Sırlarına dualarımı zırh ettiğim güzini mabedim.
Sırrımızı aşk rüzgarına usulca fısıldadım,
Gazel oldu yürek yakan kelamlarım.
Yüzümü yüzüne yaslasam düşermi kaderime cennetin.
Safa İle merve’de yalın ayak koşasım gelir,
Dualarında öznen olsam,
Her bir telinden zemzem olsam,
Damlasam aşk kokan yüreğine.
Yine hasret sarıyorum gecenin siyahında yâr’ama.
Her tesbihin boncuğuna adın düşer çektiğimde seni.
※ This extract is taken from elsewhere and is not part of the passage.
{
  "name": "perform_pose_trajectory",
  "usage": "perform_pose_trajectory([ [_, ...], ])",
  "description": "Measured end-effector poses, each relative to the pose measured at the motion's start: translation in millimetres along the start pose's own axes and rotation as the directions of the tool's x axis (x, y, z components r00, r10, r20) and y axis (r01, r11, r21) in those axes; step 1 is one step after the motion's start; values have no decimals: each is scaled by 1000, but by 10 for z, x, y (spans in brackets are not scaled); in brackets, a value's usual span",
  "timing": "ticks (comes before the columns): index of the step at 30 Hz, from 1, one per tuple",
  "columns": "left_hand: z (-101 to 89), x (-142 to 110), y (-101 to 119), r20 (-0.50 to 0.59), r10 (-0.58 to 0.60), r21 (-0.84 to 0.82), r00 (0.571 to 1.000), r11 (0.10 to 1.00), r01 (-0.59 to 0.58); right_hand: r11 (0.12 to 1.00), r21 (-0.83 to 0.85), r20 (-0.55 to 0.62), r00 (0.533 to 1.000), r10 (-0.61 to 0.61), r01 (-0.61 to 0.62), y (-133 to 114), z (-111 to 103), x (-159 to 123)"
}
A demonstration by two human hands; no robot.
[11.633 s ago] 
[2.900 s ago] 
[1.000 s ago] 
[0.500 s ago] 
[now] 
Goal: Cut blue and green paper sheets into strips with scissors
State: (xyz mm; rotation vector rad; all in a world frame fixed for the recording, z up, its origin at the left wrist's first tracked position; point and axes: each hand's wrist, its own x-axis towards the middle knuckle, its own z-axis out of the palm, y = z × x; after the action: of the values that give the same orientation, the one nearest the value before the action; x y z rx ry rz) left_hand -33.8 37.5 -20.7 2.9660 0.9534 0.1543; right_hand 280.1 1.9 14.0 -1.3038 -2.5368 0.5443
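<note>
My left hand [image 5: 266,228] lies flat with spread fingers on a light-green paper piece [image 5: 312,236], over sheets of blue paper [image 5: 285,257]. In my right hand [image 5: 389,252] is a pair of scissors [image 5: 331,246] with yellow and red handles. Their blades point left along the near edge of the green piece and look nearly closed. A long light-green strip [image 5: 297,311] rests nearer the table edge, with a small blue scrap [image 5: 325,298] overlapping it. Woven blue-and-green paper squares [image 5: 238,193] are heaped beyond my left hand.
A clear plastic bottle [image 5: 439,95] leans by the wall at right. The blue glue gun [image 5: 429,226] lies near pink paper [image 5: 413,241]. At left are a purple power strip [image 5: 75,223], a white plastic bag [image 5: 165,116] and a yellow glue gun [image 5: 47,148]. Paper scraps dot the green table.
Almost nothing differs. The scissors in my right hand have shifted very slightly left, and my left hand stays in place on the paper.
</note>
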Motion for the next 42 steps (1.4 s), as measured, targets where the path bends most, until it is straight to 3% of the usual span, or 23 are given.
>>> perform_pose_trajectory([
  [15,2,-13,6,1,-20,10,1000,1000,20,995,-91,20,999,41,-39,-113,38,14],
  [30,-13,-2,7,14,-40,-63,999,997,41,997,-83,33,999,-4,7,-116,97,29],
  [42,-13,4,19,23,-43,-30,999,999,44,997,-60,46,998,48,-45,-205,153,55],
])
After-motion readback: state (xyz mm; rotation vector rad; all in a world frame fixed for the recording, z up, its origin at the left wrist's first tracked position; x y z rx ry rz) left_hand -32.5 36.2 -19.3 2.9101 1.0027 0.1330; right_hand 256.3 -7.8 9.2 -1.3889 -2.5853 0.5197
Sensiz geçen soğuk ölümü ruhumda çekiyorum yine,
Her dakikaya selalar okuyorum ey aşkı turâbım,
Ey yüreğini ruhumda dağlayanım,
Her İç çekmişim de yağmur olup yüreğime yağanım,
Yürüdüğü yerlerde aşk kokusu bırakanım,
Geceye düşüyor sesinin sessiz çığlıkları,
Vav gibi sükûta kıvrılıyor bedenim yine.
İbrahimi bir ateşle düşüyor kalbime aşkı nar,
belki tenime değmesede yüreğimi dağlıyor
Hasretin kül ediyor beni,
Her güzel güne sen doğuyor,
Sarıl aşk ile ey yâr.
Hasretine yeminli olan solyanıma kıyam edeyim bırak,
Hüzün dolsun İçime sadece,
Sana yanayım nefsimi İsmail edeyim aşkın lütfuna.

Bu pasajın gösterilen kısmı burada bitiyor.